▶ DATA TO EXAMINE
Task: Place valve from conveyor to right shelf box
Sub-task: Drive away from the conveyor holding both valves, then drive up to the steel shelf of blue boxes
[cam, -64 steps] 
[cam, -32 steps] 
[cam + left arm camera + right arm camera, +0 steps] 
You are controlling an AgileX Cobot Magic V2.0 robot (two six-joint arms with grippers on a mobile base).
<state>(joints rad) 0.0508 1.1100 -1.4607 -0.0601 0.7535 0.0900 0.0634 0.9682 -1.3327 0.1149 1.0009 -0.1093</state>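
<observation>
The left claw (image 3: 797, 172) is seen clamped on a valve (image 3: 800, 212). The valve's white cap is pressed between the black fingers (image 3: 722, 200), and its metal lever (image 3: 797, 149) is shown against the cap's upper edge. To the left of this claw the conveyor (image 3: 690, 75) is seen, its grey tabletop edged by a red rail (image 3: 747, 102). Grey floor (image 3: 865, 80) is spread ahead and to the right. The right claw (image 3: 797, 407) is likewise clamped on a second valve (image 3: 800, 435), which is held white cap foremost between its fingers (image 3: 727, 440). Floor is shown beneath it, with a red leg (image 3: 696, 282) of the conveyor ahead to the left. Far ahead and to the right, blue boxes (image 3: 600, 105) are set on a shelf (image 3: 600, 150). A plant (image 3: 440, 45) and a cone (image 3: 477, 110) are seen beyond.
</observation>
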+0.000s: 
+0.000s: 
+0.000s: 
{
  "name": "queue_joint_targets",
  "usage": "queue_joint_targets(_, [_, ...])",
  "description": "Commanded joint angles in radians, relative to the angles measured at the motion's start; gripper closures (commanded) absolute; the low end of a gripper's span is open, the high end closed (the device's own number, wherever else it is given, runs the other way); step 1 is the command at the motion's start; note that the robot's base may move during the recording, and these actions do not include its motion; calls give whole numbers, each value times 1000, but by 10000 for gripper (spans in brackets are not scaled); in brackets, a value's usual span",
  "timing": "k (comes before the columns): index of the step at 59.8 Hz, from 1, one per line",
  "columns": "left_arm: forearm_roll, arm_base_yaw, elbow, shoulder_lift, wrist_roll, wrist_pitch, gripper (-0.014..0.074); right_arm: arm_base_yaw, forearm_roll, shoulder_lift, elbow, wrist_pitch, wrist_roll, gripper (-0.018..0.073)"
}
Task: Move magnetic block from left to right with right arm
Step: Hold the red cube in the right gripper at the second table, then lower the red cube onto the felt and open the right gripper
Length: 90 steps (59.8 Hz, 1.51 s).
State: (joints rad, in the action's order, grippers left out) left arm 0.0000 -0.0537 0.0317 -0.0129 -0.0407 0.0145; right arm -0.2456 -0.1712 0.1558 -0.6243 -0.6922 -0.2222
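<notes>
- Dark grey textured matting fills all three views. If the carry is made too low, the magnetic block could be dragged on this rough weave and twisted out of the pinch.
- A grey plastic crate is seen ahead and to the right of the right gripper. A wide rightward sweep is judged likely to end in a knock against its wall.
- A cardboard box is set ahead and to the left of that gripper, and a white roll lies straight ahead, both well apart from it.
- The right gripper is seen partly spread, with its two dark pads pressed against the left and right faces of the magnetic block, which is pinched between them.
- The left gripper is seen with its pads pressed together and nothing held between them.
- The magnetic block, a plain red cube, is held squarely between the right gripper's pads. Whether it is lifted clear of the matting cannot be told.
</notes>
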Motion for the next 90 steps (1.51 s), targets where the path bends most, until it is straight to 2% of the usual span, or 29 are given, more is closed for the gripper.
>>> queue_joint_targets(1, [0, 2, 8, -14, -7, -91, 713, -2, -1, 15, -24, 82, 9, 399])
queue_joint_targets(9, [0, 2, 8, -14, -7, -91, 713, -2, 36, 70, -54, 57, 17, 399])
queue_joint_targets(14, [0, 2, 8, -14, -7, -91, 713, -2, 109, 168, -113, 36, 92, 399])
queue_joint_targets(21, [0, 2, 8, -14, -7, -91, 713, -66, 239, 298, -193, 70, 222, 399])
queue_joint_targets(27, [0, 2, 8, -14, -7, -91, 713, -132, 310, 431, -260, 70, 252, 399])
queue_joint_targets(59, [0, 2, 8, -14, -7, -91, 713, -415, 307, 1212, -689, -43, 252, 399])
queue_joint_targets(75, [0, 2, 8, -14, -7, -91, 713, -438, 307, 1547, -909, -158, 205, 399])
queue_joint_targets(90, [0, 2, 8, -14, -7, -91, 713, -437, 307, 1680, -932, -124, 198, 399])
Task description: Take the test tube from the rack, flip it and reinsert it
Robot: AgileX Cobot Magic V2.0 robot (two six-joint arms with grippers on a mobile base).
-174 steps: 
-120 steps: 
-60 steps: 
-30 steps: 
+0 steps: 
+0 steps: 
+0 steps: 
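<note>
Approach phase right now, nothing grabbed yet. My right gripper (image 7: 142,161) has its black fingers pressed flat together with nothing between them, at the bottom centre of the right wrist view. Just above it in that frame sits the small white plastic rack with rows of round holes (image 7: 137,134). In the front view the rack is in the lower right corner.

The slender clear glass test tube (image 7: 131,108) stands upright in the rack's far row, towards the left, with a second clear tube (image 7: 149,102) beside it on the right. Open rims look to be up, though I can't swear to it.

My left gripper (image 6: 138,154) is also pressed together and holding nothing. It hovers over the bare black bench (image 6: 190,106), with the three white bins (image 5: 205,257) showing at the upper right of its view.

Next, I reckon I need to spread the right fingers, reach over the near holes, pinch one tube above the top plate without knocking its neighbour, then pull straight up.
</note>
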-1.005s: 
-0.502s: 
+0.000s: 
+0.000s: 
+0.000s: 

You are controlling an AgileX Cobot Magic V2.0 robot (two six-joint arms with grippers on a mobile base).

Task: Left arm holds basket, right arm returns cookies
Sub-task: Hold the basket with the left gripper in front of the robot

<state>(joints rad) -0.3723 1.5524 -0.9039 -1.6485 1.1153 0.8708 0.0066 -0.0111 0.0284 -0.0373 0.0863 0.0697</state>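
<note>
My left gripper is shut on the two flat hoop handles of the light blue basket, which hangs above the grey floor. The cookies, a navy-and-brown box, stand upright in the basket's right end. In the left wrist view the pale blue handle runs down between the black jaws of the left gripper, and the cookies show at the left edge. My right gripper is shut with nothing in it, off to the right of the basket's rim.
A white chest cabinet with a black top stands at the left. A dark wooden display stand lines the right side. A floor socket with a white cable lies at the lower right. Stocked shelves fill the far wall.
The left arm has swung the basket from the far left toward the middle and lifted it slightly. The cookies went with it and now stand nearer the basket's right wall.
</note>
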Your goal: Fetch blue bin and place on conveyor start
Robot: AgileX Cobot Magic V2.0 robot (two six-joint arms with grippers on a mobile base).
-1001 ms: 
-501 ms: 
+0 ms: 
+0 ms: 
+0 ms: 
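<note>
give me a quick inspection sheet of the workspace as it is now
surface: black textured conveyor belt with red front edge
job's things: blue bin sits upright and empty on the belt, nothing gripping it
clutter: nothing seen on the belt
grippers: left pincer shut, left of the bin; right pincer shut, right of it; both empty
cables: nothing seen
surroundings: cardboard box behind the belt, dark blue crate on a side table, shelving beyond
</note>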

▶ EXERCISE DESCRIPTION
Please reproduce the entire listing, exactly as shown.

▶ RESPONSE
Task: Place valve from conveyor to right shelf box
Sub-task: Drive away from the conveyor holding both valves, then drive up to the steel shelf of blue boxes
[cam, -64 steps] 
[cam, -32 steps] 
[cam + left arm camera + right arm camera, +0 steps] 
You are controlling an AgileX Cobot Magic V2.0 robot (two six-joint arms with grippers on a mobile base).
<state>(joints rad) 0.0508 1.1100 -1.4607 -0.0601 0.7535 0.0900 0.0634 0.9682 -1.3327 0.1149 1.0009 -0.1093</state>
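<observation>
The left claw (image 3: 797, 172) is seen clamped on a valve (image 3: 800, 212). The valve's white cap is pressed between the black fingers (image 3: 722, 200), and its metal lever (image 3: 797, 149) is shown against the cap's upper edge. To the left of this claw the conveyor (image 3: 690, 75) is seen, its grey tabletop edged by a red rail (image 3: 747, 102). Grey floor (image 3: 865, 80) is spread ahead and to the right. The right claw (image 3: 797, 407) is likewise clamped on a second valve (image 3: 800, 435), which is held white cap foremost between its fingers (image 3: 727, 440). Floor is shown beneath it, with a red leg (image 3: 696, 282) of the conveyor ahead to the left. Far ahead and to the right, blue boxes (image 3: 600, 105) are set on a shelf (image 3: 600, 150). A plant (image 3: 440, 45) and a cone (image 3: 477, 110) are seen beyond.
</observation>
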+0.000s: 
+0.000s: 
+0.000s: 
{
  "name": "queue_joint_targets",
  "usage": "queue_joint_targets(_, [_, ...])",
  "description": "Commanded joint angles in radians, relative to the angles measured at the motion's start; gripper closures (commanded) absolute; the low end of a gripper's span is open, the high end closed (the device's own number, wherever else it is given, runs the other way); step 1 is the command at the motion's start; note that the robot's base may move during the recording, and these actions do not include its motion; calls give whole numbers, each value times 1000, but by 10000 for gripper (spans in brackets are not scaled); in brackets, a value's usual span",
  "timing": "k (comes before the columns): index of the step at 59.8 Hz, from 1, one per line",
  "columns": "left_arm: forearm_roll, arm_base_yaw, elbow, shoulder_lift, wrist_roll, wrist_pitch, gripper (-0.014..0.074); right_arm: arm_base_yaw, forearm_roll, shoulder_lift, elbow, wrist_pitch, wrist_roll, gripper (-0.018..0.073)"
}
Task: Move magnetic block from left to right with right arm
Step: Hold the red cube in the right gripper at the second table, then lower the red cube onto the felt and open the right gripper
Length: 90 steps (59.8 Hz, 1.51 s).
State: (joints rad, in the action's order, grippers left out) left arm 0.0000 -0.0537 0.0317 -0.0129 -0.0407 0.0145; right arm -0.2456 -0.1712 0.1558 -0.6243 -0.6922 -0.2222
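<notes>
- Dark grey textured matting fills all three views. If the carry is made too low, the magnetic block could be dragged on this rough weave and twisted out of the pinch.
- A grey plastic crate is seen ahead and to the right of the right gripper. A wide rightward sweep is judged likely to end in a knock against its wall.
- A cardboard box is set ahead and to the left of that gripper, and a white roll lies straight ahead, both well apart from it.
- The right gripper is seen partly spread, with its two dark pads pressed against the left and right faces of the magnetic block, which is pinched between them.
- The left gripper is seen with its pads pressed together and nothing held between them.
- The magnetic block, a plain red cube, is held squarely between the right gripper's pads. Whether it is lifted clear of the matting cannot be told.
</notes>
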Motion for the next 90 steps (1.51 s), targets where the path bends most, until it is straight to 2% of the usual span, or 29 are given, more is closed for the gripper.
>>> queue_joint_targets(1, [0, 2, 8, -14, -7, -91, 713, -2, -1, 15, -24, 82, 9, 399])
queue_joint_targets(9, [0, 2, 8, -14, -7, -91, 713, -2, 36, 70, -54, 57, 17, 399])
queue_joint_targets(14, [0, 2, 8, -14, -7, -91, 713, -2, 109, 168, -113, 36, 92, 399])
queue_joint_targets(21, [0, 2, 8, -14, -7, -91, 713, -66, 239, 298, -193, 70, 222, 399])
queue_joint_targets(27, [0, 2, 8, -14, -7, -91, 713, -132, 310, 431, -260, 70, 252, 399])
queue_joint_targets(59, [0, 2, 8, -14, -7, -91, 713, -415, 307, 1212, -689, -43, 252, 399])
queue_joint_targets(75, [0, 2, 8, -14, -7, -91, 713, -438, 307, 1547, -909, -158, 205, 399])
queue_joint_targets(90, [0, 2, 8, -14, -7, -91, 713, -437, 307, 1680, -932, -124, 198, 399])
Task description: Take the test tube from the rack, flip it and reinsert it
Robot: AgileX Cobot Magic V2.0 robot (two six-joint arms with grippers on a mobile base).
-174 steps: 
-120 steps: 
-60 steps: 
-30 steps: 
+0 steps: 
+0 steps: 
+0 steps: 
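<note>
Approach phase right now, nothing grabbed yet. My right gripper (image 7: 142,161) has its black fingers pressed flat together with nothing between them, at the bottom centre of the right wrist view. Just above it in that frame sits the small white plastic rack with rows of round holes (image 7: 137,134). In the front view the rack is in the lower right corner.

The slender clear glass test tube (image 7: 131,108) stands upright in the rack's far row, towards the left, with a second clear tube (image 7: 149,102) beside it on the right. Open rims look to be up, though I can't swear to it.

My left gripper (image 6: 138,154) is also pressed together and holding nothing. It hovers over the bare black bench (image 6: 190,106), with the three white bins (image 5: 205,257) showing at the upper right of its view.

Next, I reckon I need to spread the right fingers, reach over the near holes, pinch one tube above the top plate without knocking its neighbour, then pull straight up.
</note>
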-1.005s: 
-0.502s: 
+0.000s: 
+0.000s: 
+0.000s: 

You are controlling an AgileX Cobot Magic V2.0 robot (two six-joint arms with grippers on a mobile base).

Task: Left arm holds basket, right arm returns cookies
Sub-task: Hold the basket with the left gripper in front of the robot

<state>(joints rad) -0.3723 1.5524 -0.9039 -1.6485 1.1153 0.8708 0.0066 -0.0111 0.0284 -0.0373 0.0863 0.0697</state>
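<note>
My left gripper is shut on the two flat hoop handles of the light blue basket, which hangs above the grey floor. The cookies, a navy-and-brown box, stand upright in the basket's right end. In the left wrist view the pale blue handle runs down between the black jaws of the left gripper, and the cookies show at the left edge. My right gripper is shut with nothing in it, off to the right of the basket's rim.
A white chest cabinet with a black top stands at the left. A dark wooden display stand lines the right side. A floor socket with a white cable lies at the lower right. Stocked shelves fill the far wall.
The left arm has swung the basket from the far left toward the middle and lifted it slightly. The cookies went with it and now stand nearer the basket's right wall.
</note>
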Your goal: Fetch blue bin and place on conveyor start
Robot: AgileX Cobot Magic V2.0 robot (two six-joint arms with grippers on a mobile base).
-1001 ms: 
-501 ms: 
+0 ms: 
+0 ms: 
+0 ms: 
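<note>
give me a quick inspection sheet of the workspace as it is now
surface: black textured conveyor belt with red front edge
job's things: blue bin sits upright and empty on the belt, nothing gripping it
clutter: nothing seen on the belt
grippers: left pincer shut, left of the bin; right pincer shut, right of it; both empty
cables: nothing seen
surroundings: cardboard box behind the belt, dark blue crate on a side table, shelving beyond
</note>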

Nothing else is required to complete this exercise.